- _TASK ITEM_
Scan the listing below for "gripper", then report every line that has it.

- _DATASET SECTION_
-- Opening Marker --

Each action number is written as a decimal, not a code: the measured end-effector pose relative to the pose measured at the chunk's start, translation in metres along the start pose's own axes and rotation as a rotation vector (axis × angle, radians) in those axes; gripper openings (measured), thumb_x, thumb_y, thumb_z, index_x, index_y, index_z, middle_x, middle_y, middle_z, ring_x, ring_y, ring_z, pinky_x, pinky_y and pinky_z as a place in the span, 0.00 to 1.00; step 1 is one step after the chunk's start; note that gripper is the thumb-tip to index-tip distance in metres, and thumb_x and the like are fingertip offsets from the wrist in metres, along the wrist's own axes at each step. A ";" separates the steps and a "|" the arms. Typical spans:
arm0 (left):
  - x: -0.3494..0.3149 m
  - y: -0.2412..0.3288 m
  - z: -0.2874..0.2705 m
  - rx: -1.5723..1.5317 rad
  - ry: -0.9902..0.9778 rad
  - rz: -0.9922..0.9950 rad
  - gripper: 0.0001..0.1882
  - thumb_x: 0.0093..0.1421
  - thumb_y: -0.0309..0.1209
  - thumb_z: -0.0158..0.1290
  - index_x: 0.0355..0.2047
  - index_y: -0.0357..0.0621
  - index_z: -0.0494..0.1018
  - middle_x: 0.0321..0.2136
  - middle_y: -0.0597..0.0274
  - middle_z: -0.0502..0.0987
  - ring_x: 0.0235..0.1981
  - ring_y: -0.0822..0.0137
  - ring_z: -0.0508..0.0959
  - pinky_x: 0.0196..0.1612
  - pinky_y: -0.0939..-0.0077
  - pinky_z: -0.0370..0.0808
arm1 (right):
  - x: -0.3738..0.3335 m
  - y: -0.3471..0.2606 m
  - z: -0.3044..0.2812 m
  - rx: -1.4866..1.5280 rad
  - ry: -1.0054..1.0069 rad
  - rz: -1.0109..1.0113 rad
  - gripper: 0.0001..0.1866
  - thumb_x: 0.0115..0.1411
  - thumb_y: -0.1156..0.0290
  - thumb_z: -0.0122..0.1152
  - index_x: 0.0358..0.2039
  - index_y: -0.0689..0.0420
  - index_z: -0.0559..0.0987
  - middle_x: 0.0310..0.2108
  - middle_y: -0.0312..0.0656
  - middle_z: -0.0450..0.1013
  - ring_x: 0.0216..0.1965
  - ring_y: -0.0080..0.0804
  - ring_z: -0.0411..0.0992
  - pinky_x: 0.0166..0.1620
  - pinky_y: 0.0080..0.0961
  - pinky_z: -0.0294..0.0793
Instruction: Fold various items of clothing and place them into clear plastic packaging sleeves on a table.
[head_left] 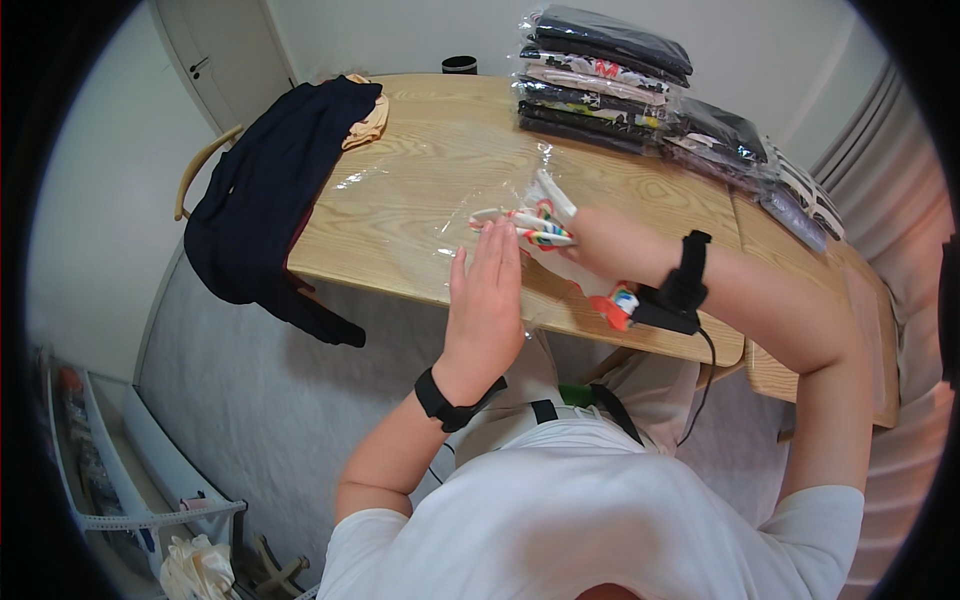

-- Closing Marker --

- _OUTPUT OF THE EXERCISE_
Each action number is written as a decimal, not a code: the measured end-effector pose relative to the pose measured at the chunk's start, translation in metres along the start pose's own axes and rotation as a rotation vector (axis × angle, radians) in those axes; gripper openings (measured), thumb_x, thumb_y, thumb_z, index_x, index_y, index_z, middle_x, middle_y, middle_z, ring_x, ring_y, ring_z, pinky_x, pinky_y and pinky_z as a place in the span, 0.00 to 1.00; step 1 is one step after the chunk's start; note that gripper is the thumb-tip to index-tip distance in metres, and thumb_x and the like are fingertip offsets from the wrist in metres, along the wrist's own axes at each step. A ";" separates the steps and a "|" the arms. Typical spans:
  - gripper: 0.0001..0.1882
  - gripper: 0.0001..0.1866

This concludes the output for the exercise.